Would you please write out every record exactly?

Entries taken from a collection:
________________________________________

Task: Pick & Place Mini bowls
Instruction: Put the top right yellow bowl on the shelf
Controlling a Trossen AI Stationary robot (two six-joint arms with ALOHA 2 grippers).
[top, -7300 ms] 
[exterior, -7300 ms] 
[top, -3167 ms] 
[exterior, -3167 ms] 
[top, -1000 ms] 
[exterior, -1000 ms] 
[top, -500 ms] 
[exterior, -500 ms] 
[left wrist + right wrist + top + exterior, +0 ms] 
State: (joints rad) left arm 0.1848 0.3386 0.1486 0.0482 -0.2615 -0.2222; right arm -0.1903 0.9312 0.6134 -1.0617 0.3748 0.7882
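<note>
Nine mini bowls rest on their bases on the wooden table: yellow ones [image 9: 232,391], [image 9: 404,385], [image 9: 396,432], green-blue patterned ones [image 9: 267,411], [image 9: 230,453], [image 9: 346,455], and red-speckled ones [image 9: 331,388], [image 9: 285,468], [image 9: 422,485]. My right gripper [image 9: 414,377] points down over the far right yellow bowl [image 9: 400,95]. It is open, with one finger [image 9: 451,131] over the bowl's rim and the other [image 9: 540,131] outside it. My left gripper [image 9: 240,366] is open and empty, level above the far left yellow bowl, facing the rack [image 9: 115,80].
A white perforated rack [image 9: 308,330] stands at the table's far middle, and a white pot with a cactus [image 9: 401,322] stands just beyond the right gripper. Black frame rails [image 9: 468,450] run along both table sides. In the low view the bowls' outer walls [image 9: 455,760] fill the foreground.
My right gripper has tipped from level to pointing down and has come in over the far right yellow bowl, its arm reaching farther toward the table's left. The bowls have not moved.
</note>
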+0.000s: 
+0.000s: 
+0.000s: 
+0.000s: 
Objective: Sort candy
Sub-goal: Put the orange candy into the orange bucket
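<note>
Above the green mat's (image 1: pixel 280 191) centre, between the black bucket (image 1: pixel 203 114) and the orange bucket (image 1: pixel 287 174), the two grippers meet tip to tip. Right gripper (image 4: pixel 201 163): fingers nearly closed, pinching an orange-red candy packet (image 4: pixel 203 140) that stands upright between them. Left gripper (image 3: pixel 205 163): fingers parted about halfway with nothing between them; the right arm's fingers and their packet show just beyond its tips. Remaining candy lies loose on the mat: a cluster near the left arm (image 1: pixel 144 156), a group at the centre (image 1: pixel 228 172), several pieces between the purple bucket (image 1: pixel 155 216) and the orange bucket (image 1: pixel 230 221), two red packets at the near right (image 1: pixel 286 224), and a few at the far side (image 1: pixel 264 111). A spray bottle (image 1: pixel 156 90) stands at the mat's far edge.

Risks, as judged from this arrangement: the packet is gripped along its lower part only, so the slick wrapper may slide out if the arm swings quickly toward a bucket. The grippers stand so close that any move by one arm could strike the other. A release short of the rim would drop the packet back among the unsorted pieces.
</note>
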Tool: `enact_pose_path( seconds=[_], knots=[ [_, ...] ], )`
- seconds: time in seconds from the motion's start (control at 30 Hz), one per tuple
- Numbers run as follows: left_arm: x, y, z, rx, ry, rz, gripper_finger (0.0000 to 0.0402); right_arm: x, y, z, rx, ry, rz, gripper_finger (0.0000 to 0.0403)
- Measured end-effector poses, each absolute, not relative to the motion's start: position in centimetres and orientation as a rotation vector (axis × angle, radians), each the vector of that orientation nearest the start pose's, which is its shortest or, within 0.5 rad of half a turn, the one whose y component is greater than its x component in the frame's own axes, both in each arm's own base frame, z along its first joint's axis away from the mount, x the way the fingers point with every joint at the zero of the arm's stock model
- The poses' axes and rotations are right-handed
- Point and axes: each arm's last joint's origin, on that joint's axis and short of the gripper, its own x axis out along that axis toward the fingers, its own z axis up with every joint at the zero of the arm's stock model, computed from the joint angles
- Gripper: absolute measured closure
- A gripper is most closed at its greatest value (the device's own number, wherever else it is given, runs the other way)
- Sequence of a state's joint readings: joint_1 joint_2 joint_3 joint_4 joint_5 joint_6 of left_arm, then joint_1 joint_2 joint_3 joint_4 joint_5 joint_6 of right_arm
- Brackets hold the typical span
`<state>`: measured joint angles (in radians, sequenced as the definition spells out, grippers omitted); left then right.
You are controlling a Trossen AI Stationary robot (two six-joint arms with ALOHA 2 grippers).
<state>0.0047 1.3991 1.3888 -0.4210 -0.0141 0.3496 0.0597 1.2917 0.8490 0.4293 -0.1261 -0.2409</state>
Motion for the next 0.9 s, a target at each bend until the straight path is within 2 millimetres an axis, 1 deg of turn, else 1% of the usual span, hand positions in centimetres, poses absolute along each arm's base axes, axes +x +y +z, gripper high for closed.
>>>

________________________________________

RESULT BELOW =
Task: Pick & Place Mini bowls
Instruction: Put the top right yellow bowl on the shelf
Controlling a Trossen AI Stationary robot (two six-joint arms with ALOHA 2 grippers).
[top, -7300 ms] 
[exterior, -7300 ms] 
[top, -3167 ms] 
[exterior, -3167 ms] 
[top, -1000 ms] 
[exterior, -1000 ms] 
[top, -500 ms] 
[exterior, -500 ms] 
[left wrist + right wrist + top + exterior, +0 ms] 
State: (joints rad) left arm 0.1848 0.3386 0.1486 0.0482 -0.2615 -0.2222; right arm -0.1903 0.9312 0.6134 -1.0617 0.3748 0.7882
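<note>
Nine mini bowls rest on their bases on the wooden table: yellow ones [image 9: 232,391], [image 9: 404,385], [image 9: 396,432], green-blue patterned ones [image 9: 267,411], [image 9: 230,453], [image 9: 346,455], and red-speckled ones [image 9: 331,388], [image 9: 285,468], [image 9: 422,485]. My right gripper [image 9: 414,377] points down over the far right yellow bowl [image 9: 400,95]. It is open, with one finger [image 9: 451,131] over the bowl's rim and the other [image 9: 540,131] outside it. My left gripper [image 9: 240,366] is open and empty, level above the far left yellow bowl, facing the rack [image 9: 115,80].
A white perforated rack [image 9: 308,330] stands at the table's far middle, and a white pot with a cactus [image 9: 401,322] stands just beyond the right gripper. Black frame rails [image 9: 468,450] run along both table sides. In the low view the bowls' outer walls [image 9: 455,760] fill the foreground.
My right gripper has tipped from level to pointing down and has come in over the far right yellow bowl, its arm reaching farther toward the table's left. The bowls have not moved.
</note>
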+0.000s: 
+0.000s: 
+0.000s: 
+0.000s: 
Objective: Sort candy
Sub-goal: Put the orange candy into the orange bucket
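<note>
Above the green mat's (image 1: pixel 280 191) centre, between the black bucket (image 1: pixel 203 114) and the orange bucket (image 1: pixel 287 174), the two grippers meet tip to tip. Right gripper (image 4: pixel 201 163): fingers nearly closed, pinching an orange-red candy packet (image 4: pixel 203 140) that stands upright between them. Left gripper (image 3: pixel 205 163): fingers parted about halfway with nothing between them; the right arm's fingers and their packet show just beyond its tips. Remaining candy lies loose on the mat: a cluster near the left arm (image 1: pixel 144 156), a group at the centre (image 1: pixel 228 172), several pieces between the purple bucket (image 1: pixel 155 216) and the orange bucket (image 1: pixel 230 221), two red packets at the near right (image 1: pixel 286 224), and a few at the far side (image 1: pixel 264 111). A spray bottle (image 1: pixel 156 90) stands at the mat's far edge.

Risks, as judged from this arrangement: the packet is gripped along its lower part only, so the slick wrapper may slide out if the arm swings quickly toward a bucket. The grippers stand so close that any move by one arm could strike the other. A release short of the rim would drop the packet back among the unsorted pieces.
</note>
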Tool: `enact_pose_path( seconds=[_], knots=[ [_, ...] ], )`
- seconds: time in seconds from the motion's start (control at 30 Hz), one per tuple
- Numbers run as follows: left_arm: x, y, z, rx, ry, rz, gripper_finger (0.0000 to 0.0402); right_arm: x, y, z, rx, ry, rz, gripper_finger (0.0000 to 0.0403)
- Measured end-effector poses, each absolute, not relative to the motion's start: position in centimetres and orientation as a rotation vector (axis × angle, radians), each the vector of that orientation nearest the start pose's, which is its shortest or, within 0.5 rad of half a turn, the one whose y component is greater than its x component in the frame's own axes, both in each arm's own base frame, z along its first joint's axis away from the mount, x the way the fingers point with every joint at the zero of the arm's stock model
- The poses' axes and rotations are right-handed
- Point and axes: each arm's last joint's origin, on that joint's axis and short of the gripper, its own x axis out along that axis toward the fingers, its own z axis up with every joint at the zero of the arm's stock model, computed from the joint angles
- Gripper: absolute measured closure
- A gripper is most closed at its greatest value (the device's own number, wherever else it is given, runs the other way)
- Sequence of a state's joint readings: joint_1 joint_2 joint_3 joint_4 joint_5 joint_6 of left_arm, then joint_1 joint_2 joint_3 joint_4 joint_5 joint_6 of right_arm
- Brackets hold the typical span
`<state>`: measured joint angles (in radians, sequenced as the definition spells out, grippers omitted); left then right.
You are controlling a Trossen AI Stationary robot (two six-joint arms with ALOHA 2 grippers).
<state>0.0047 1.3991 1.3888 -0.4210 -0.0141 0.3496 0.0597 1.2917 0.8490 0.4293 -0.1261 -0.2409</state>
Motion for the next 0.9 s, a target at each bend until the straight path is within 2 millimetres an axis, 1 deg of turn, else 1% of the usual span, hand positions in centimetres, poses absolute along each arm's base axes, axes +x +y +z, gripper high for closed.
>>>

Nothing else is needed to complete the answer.